In 2012, there were reportedly over one million United States citizens aged 25 through 64 who held a degree of some kind in the visual and performing arts. Of those one million, 780 thousand possessed Bachelor’s degrees, 225 those Major degrees, 35 thousand professional degrees, and 30 thousand Doctorates. Not only is this a significantly smaller number of people when compared to more popular majors, such as business or the social sciences, the degree also earns a significantly smaller amount of total income. While an individual with a professional degree in the visual and performing arts can hope to earn an estimated amount of $3million throughout their entire life, someone with the same type of degree in business can hope to earn anywhere between $3.8-4.8million as their work-life earnings. This amount is even smaller for the majority of people who obtain solely a bachelor’s degree in the visual and performing arts, whose total work-life earnings is roughly estimated to be $1.97million.
Yet while there are such a small number of people with performing arts degrees and the income for those individuals is predicted to be minuscule, talking to someone working towards or in possession of said degree would quickly convince you there is nothing better fit for that person. This is not meant in that they could achieve no greater, mind you, but rather that the love these people hold for the music that has passionately held them is so strong that it is simply common sense that they dedicate their lives towards it. For many, music is just a tool or a source of entertainment. It is something they listen to while at parties or getting work done, a “sound” in the background that they barely pay attention to. At the same time, there are many others who use music as an escape—people who use it to help them relax, cope with aggressive emotions, or even to experience a story in an “entertainment” method not often considered a narrative.
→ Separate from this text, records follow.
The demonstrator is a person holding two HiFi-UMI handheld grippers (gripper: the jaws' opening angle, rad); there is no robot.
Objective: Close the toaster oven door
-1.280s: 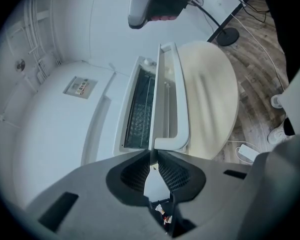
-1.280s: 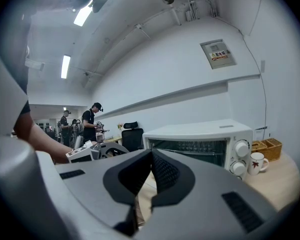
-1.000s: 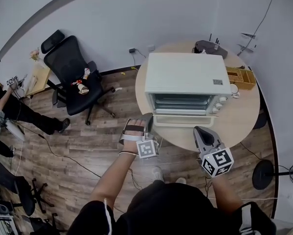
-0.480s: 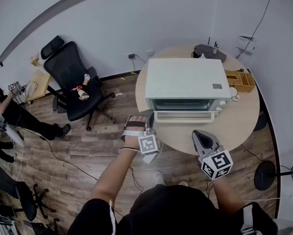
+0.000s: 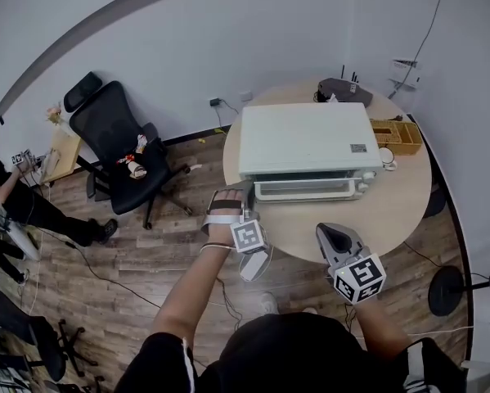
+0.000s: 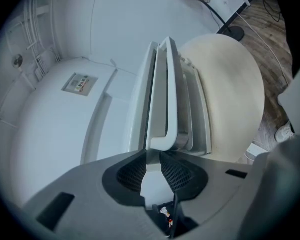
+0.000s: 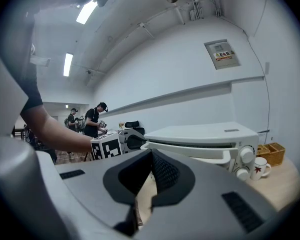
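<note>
Your toaster oven sits on the round table, set back from the near rim so a strip of bare tabletop lies before it. Its door stands up against the front; whether it is fully seated I cannot tell. On the oven's right a mug and a wooden box crowd the side, and a black device sits behind. To the left the table edge drops to open wooden floor, with the office chair well apart, so that side is your free room. Your left gripper is at the oven's front left corner, just over the table's left rim. Its jaws have just been opening and now stand a little apart, the end of the door handle just beyond the tips, nothing pressed between them. Your left forearm reaches forward, tilted slightly down. Your right gripper hangs near the table's near edge, pointing at the oven's front and clear of it, jaw tips together on nothing.
</note>
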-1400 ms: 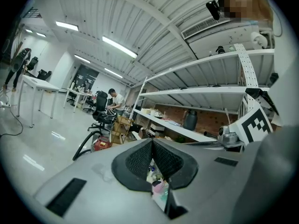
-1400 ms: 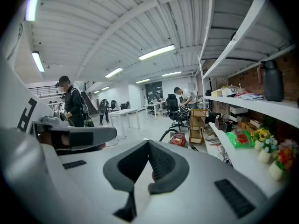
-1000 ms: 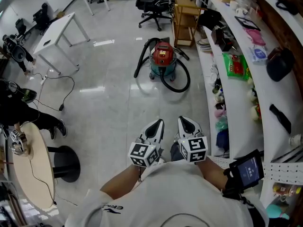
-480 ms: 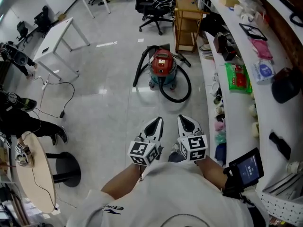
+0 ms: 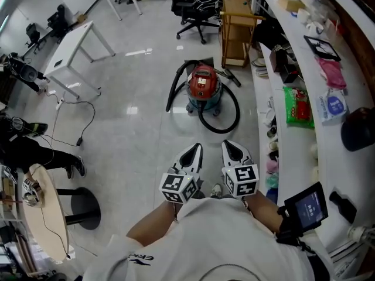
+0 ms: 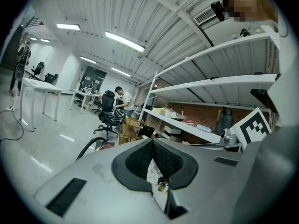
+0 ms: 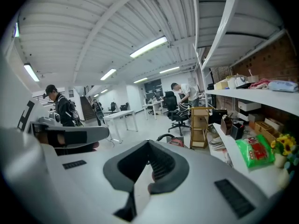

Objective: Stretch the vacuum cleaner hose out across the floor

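We see the glossy floor bearing the vacuum, its hose looped around it; a cart stands behind the vacuum, a cable well left.

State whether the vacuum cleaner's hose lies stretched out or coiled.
Coiled: the black hose curves in a loop beside the red vacuum cleaner.

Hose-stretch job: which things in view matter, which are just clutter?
Job:
- vacuum cleaner
- hose, looped beside it
- left gripper and right gripper, both shut, empty

Clutter:
- wooden cart
- office chair
- white table
- round table
- green packet
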Available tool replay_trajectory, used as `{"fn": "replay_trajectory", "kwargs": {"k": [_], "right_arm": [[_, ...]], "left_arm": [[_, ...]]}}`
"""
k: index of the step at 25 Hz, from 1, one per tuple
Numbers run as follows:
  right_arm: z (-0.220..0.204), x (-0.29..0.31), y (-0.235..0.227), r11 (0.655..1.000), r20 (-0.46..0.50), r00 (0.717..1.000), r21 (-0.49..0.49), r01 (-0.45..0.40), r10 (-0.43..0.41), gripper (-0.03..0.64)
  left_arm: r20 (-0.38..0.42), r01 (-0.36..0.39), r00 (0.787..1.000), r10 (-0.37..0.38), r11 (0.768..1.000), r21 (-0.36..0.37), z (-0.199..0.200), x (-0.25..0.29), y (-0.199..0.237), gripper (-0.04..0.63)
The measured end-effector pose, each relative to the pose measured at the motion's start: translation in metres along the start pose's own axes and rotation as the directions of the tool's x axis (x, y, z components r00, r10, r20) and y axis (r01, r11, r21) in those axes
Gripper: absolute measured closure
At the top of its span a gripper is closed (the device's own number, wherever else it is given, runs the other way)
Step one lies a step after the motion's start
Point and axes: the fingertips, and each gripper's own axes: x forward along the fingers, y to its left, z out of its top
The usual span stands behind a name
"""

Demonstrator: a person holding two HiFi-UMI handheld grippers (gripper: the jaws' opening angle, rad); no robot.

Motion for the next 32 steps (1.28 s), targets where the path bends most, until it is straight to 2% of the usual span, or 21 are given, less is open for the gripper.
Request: {"fn": "replay_trajectory", "kwargs": {"k": [8,14,22,32], "right_arm": [[0.013,0.049,-0.018,1.000,-0.012,1.000,0.003,0.016,-0.016,0.615],[0.036,0.103,-0.027,0.999,-0.015,0.999,0.002,0.048,-0.048,0.615],[0.076,0.186,-0.016,0.996,-0.006,0.996,-0.014,0.085,-0.085,0.615],[0.096,0.266,0.002,0.994,-0.020,0.994,-0.004,0.112,-0.112,0.615]], "left_arm": [[-0.010,0.003,1.000,-0.002,1.000,0.007,0.014,0.041,0.039,0.592],[-0.027,0.040,0.999,-0.039,0.999,0.002,0.033,0.084,0.083,0.592],[-0.027,0.076,0.997,-0.076,0.997,0.006,0.071,0.128,0.159,0.592],[-0.042,0.061,0.997,-0.061,0.998,-0.008,0.090,0.148,0.243,0.592]]}}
Prokofiev explored this idea of narrative within music with his works “Peter and the Wolf” and the “Lieutenant Kije” suite, however, that is beside the point for now.
No matter how you view or use music, the most important point to recognize that is not often considered by everyone is this—music is art. It is a canvas of sound that allows for expression in ways that no other medium can, not by seeing it, but by feeling it. Just the same as people get degrees in English and study the history and meaning behind literature, so do those with music degrees study the history and depth behind pieces. They examine the art they hear and give expressive performances to demonstrate the power of what they study. A music major does not choose their major for money, just like a film studies major doesn’t—they choose their major for what they love.